▶ _EXERCISE PROMPT_: The required output is the line containing "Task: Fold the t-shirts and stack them" followed by every later line through the end of the data, all reproduced exactly.

[Source records]
-------------------------
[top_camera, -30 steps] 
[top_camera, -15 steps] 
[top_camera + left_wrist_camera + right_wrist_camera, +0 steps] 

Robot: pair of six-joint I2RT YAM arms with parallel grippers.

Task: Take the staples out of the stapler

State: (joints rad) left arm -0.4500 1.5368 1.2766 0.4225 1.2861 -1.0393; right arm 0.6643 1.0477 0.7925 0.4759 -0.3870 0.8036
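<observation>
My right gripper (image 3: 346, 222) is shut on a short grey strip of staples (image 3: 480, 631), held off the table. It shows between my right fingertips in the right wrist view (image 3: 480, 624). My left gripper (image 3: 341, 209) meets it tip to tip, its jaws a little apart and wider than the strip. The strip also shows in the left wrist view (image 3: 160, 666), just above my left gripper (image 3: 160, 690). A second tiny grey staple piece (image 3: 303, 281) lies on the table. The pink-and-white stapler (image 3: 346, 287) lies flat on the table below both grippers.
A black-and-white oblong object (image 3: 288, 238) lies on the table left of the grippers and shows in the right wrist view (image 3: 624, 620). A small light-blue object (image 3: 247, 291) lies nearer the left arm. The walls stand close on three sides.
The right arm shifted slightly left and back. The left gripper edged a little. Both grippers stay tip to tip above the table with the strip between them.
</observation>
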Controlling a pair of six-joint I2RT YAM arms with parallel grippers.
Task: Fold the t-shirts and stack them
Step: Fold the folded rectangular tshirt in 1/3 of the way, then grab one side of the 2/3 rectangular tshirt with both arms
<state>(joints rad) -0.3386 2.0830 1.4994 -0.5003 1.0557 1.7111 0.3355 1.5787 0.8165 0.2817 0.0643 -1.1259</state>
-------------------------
▶ _YOUR SOLUTION_:
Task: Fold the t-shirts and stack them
Step: Fold the folded rectangular tshirt in 1/3 of the way, then grab one side of the 2/3 rectangular tshirt with both arms
<state>(joints rad) -0.3386 2.0830 1.4994 -0.5003 1.0557 1.7111 0.3355 1.5787 0.8165 0.2817 0.0643 -1.1259</state>

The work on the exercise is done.